Aim of the exercise: The answer must be every line from the entries below that contains "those".

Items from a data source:
BEGIN
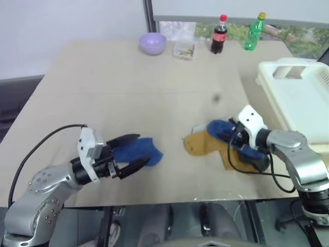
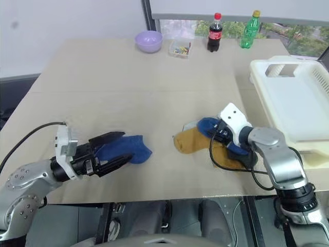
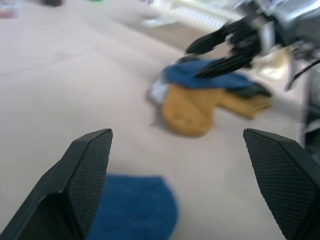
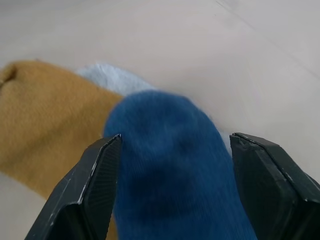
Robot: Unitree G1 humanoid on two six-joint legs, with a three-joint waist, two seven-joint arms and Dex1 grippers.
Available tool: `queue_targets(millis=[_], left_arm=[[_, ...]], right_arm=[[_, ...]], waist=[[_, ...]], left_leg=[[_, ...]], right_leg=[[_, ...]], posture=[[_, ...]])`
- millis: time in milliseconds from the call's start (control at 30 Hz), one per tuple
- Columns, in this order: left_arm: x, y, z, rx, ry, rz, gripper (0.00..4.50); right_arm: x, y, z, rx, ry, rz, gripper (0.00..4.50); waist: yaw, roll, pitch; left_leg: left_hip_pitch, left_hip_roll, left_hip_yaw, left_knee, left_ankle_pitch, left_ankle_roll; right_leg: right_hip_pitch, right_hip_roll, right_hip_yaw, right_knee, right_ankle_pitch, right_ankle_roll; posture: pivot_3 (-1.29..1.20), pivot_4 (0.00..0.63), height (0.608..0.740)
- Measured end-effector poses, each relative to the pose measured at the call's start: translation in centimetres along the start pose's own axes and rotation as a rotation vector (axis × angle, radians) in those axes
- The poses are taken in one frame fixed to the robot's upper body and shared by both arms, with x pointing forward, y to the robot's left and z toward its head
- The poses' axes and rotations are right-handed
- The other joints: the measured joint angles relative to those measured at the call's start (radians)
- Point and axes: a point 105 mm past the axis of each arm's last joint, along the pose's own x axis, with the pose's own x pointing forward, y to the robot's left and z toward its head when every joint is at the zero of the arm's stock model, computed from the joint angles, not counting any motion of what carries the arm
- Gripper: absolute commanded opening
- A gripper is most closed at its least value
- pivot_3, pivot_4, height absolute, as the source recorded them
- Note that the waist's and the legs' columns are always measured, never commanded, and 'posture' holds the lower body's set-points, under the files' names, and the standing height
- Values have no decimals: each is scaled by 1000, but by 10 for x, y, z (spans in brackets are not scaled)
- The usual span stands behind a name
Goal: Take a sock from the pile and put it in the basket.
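Left gripper (image 1: 134, 151) released, straddling a loose blue sock (image 1: 146, 151) at 7 o'clock. Right gripper (image 4: 172, 150) agape over the sock (image 4: 172, 165) atop the pile (image 1: 226, 146), 4 o'clock; clamp mid-fabric, lift clear toward basket (image 1: 318, 121).

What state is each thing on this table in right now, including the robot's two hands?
Left gripper: open, holding nothing.
Right gripper: open, either side of a blue sock.
Loose blue sock: lying flat by the left gripper.
Pile: blue sock lying over a mustard one.
Basket: upright.
Lilac bowl: upright.
Cola bottle: standing, capped.
Green bottle: standing, capped.
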Motion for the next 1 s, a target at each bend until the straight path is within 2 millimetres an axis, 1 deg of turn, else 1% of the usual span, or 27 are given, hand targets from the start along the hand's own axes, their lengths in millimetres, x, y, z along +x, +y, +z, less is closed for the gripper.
queue_targets(millis=[67,200,267,300,333,367,433,467,500,833,933,1000], left_arm=[[0,3,3,8,8,-14,4466],[1,7,3,5,8,-17,4466],[2,6,2,5,11,-18,4500],[2,6,1,5,13,-19,4500],[2,7,1,9,19,-15,4500],[2,7,0,14,22,-10,4500],[2,9,0,29,26,5,4500],[2,9,0,36,25,11,4500],[2,10,0,40,26,16,4500],[0,11,-6,25,19,54,4500],[0,13,-6,20,7,75,4500],[-1,14,-6,16,1,89,4500]], right_arm=[[0,1,-2,7,4,0,3520],[3,8,0,11,-4,22,3520],[6,12,0,11,-5,33,2933],[7,13,0,13,-6,34,2756],[9,14,1,12,-7,33,2143],[10,14,1,10,-5,34,1851],[11,14,0,10,-1,37,929],[12,13,0,12,1,37,352],[12,13,0,11,0,37,31],[13,13,5,5,-12,63,31],[15,13,19,-2,-54,73,31],[19,14,36,-3,-111,91,31]], waist=[[0,0,0],[-1,-1,0],[0,-1,0],[0,-1,0],[0,-1,0],[0,0,0],[0,-1,0],[0,-1,0],[0,-1,0],[0,-1,0],[-3,-1,0],[-4,-1,0]], left_leg=[[0,0,1,1,0,0],[0,0,3,2,0,1],[0,0,2,2,0,1],[0,0,2,2,0,1],[0,1,2,2,0,0],[0,1,2,2,0,0],[0,0,2,2,0,1],[0,0,2,2,0,0],[0,0,2,2,0,0],[0,1,2,2,0,0],[1,1,3,2,0,0],[1,2,3,2,0,0]], right_leg=[[0,4,0,0,0,0],[1,5,1,0,0,2],[1,5,0,0,1,3],[1,5,0,0,1,3],[1,6,0,0,1,3],[1,6,0,0,1,2],[1,5,0,0,1,2],[1,5,0,0,1,2],[1,5,0,0,1,2],[1,5,0,0,1,2],[1,6,1,0,1,3],[1,7,1,0,1,3]], posture=[[0,150,740],[0,150,740],[0,150,740],[0,150,740],[0,150,740],[0,150,740],[0,150,740],[0,150,740],[0,150,740],[0,150,740],[0,150,740],[0,150,740]])
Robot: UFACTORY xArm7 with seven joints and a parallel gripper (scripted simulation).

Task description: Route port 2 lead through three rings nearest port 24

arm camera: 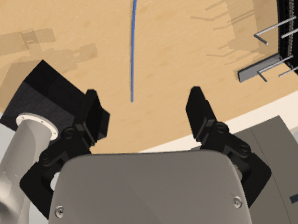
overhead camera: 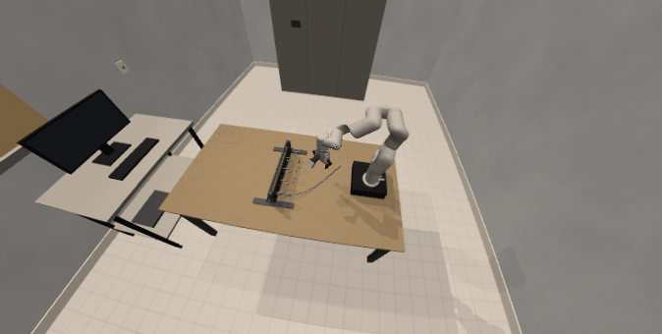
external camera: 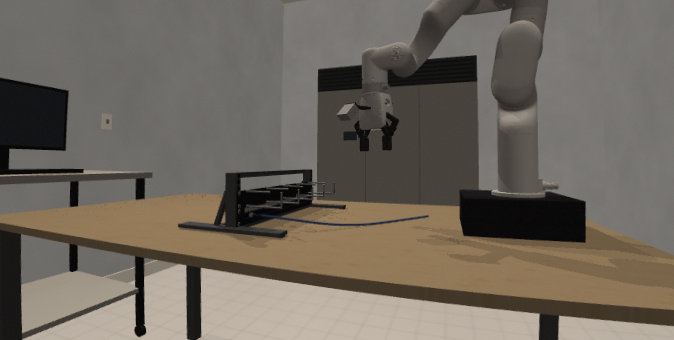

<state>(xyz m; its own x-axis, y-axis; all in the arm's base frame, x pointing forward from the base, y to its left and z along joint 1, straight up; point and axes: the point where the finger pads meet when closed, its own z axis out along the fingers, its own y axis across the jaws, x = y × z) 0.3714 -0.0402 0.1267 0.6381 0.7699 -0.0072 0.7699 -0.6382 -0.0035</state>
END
Response:
- Measured end-effector poses, each relative to the pose measured at the call's start: translation in centimetres along the start pose's own axes and rotation as a rotation vector (axis × angle, radians) in those axes
- The other joints: the measured joint angles relative to those measured at the call's start (radians)

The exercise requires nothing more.